## Task statement
Exactly the lines from the start of the data through the line containing "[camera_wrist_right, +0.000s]" should be output, with both ends kept and nothing added.

Given material START

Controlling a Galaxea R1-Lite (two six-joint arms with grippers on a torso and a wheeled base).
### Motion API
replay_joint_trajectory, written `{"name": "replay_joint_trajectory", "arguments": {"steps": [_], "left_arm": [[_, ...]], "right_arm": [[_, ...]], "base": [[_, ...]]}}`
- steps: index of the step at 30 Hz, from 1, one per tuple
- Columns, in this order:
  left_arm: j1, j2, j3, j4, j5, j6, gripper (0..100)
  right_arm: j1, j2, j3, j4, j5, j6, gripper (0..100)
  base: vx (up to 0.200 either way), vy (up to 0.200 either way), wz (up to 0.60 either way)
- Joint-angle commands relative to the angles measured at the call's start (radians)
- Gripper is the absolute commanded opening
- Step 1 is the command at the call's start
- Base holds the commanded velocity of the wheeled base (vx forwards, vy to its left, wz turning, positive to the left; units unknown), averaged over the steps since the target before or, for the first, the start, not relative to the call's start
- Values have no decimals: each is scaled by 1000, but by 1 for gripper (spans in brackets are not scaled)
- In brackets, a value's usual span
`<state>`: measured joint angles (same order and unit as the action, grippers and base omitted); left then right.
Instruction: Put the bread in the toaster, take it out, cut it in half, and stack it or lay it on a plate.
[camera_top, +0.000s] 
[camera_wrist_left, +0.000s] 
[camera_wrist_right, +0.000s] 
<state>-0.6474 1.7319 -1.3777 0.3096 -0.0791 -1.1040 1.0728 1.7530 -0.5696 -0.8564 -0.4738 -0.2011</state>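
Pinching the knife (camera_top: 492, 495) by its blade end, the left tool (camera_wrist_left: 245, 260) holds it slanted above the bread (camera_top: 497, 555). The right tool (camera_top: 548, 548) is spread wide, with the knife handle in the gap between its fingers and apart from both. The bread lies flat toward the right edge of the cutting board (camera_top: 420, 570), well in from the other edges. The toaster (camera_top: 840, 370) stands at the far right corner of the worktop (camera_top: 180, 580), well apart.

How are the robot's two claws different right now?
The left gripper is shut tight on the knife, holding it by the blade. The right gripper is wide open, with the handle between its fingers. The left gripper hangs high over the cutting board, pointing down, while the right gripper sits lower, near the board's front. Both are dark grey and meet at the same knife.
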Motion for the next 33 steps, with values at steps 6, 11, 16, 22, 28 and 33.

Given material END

## Answer to this task
Controlling a Galaxea R1-Lite (two six-joint arms with grippers on a torso and a wheeled base).
### Motion API
replay_joint_trajectory, written `{"name": "replay_joint_trajectory", "arguments": {"steps": [_], "left_arm": [[_, ...]], "right_arm": [[_, ...]], "base": [[_, ...]]}}`
- steps: index of the step at 30 Hz, from 1, one per tuple
- Columns, in this order:
  left_arm: j1, j2, j3, j4, j5, j6, gripper (0..100)
  right_arm: j1, j2, j3, j4, j5, j6, gripper (0..100)
  base: vx (up to 0.200 either way), vy (up to 0.200 either way), wz (up to 0.60 either way)
- Joint-angle commands relative to the angles measured at the call's start (radians)
- Gripper is the absolute commanded opening
- Step 1 is the command at the call's start
- Base holds the commanded velocity of the wheeled base (vx forwards, vy to its left, wz turning, positive to the left; units unknown), averaged over the steps since the target before or, for the first, the start, not relative to the call's start
- Values have no decimals: each is scaled by 1000, but by 1 for gripper (spans in brackets are not scaled)
- In brackets, a value's usual span
`<state>`: measured joint angles (same order and unit as the action, grippers and base omitted); left then right.
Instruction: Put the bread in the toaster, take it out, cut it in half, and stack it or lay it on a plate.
[camera_top, +0.000s] 
[camera_wrist_left, +0.000s] 
[camera_wrist_right, +0.000s] 

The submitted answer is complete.